__What is being asked__. Extract, without alteration, each line from the start of the listing to the line bearing "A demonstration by".

++++++++++

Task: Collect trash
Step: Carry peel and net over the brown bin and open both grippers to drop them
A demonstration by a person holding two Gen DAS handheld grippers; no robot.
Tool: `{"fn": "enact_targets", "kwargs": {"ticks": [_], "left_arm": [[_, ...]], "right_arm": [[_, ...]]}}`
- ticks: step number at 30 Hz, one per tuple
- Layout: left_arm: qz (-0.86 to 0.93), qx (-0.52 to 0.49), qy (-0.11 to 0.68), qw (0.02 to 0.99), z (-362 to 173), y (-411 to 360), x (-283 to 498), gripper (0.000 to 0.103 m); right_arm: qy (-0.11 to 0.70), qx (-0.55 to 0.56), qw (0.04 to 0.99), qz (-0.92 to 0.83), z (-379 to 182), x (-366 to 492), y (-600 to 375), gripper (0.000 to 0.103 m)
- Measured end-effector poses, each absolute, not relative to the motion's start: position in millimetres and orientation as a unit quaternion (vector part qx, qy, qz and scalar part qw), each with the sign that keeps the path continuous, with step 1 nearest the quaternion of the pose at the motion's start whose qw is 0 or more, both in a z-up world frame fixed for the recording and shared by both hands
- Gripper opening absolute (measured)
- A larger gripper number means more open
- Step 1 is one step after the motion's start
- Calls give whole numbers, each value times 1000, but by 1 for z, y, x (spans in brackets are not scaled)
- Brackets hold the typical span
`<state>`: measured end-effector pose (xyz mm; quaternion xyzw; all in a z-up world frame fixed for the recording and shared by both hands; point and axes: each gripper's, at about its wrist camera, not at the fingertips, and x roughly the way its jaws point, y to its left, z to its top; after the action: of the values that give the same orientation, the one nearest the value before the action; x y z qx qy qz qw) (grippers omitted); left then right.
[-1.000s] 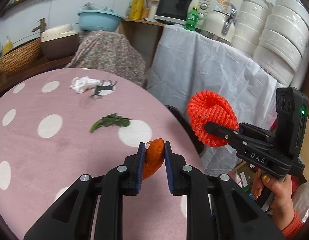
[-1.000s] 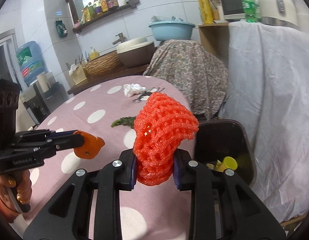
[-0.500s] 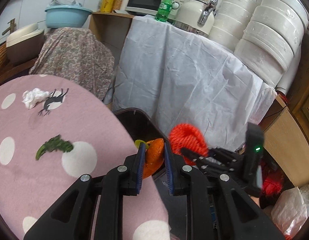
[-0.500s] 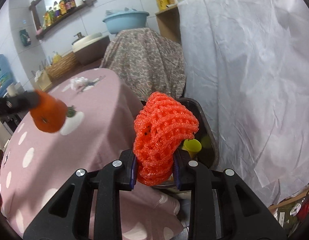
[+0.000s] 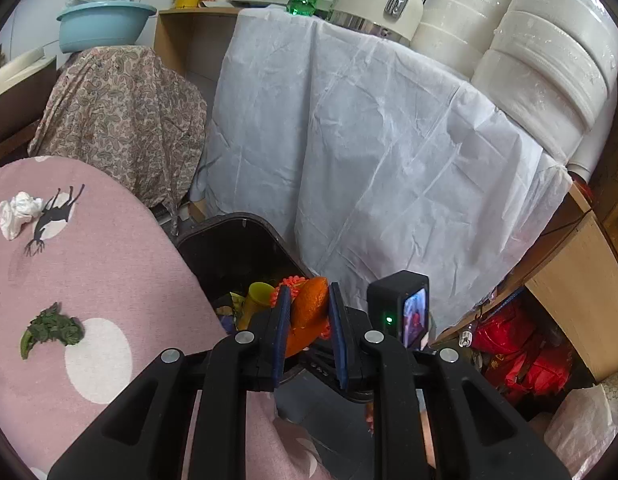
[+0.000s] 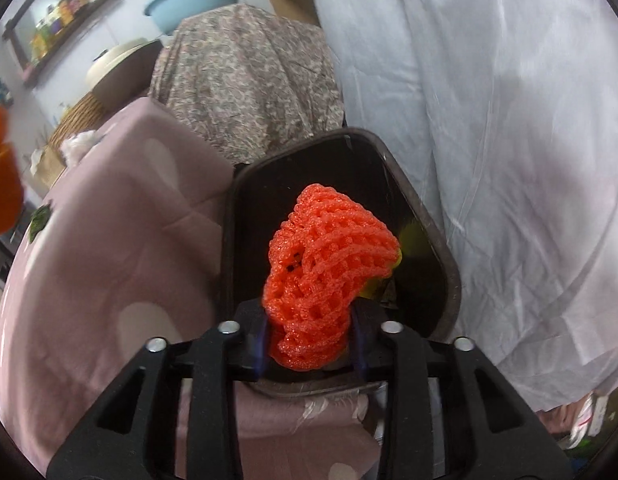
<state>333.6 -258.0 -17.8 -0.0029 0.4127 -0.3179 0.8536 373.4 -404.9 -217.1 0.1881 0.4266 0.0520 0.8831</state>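
My left gripper is shut on an orange peel, held above the near rim of a dark trash bin beside the pink dotted table. My right gripper is shut on a red foam fruit net, held over the open bin. A yellow cup lies inside the bin. The right gripper's body sits just below and right of the left one. On the table lie a crumpled white tissue, a black twig and a green leaf scrap.
A white sheet drapes furniture behind the bin. A paisley cloth covers something behind the table. Red bags lie on the floor at right. A teal basin stands at the back.
Both grippers have swung right off the table, and now hold the peel and the net over the bin. Both stay shut on their loads.
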Motion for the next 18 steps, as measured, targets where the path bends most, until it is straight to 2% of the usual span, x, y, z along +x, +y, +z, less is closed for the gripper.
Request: {"fn": "enact_targets", "kwargs": {"ticks": [1, 2, 7, 13, 18], "left_arm": [[-317, -2, 415, 852, -20, -260, 336, 19], [-316, 0, 419, 851, -22, -263, 338, 19], [-305, 14, 433, 848, -35, -274, 353, 19], [-293, 43, 444, 846, -51, -292, 373, 19], [-281, 55, 458, 842, -65, -304, 391, 19]], "right_arm": [[427, 194, 882, 47, -219, 375, -406, 61], [425, 198, 882, 43, -221, 377, -407, 67], [417, 196, 887, 36, -218, 371, -407, 67], [398, 193, 897, 26, -205, 343, -415, 76], [388, 192, 901, 26, -196, 318, -420, 77]]}}
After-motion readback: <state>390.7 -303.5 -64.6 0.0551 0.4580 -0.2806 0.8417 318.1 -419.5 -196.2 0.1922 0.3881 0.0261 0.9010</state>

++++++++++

__Answer to this problem__.
Task: Collect trash
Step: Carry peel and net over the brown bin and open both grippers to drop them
A demonstration by a person holding two Gen DAS handheld grippers; no robot.

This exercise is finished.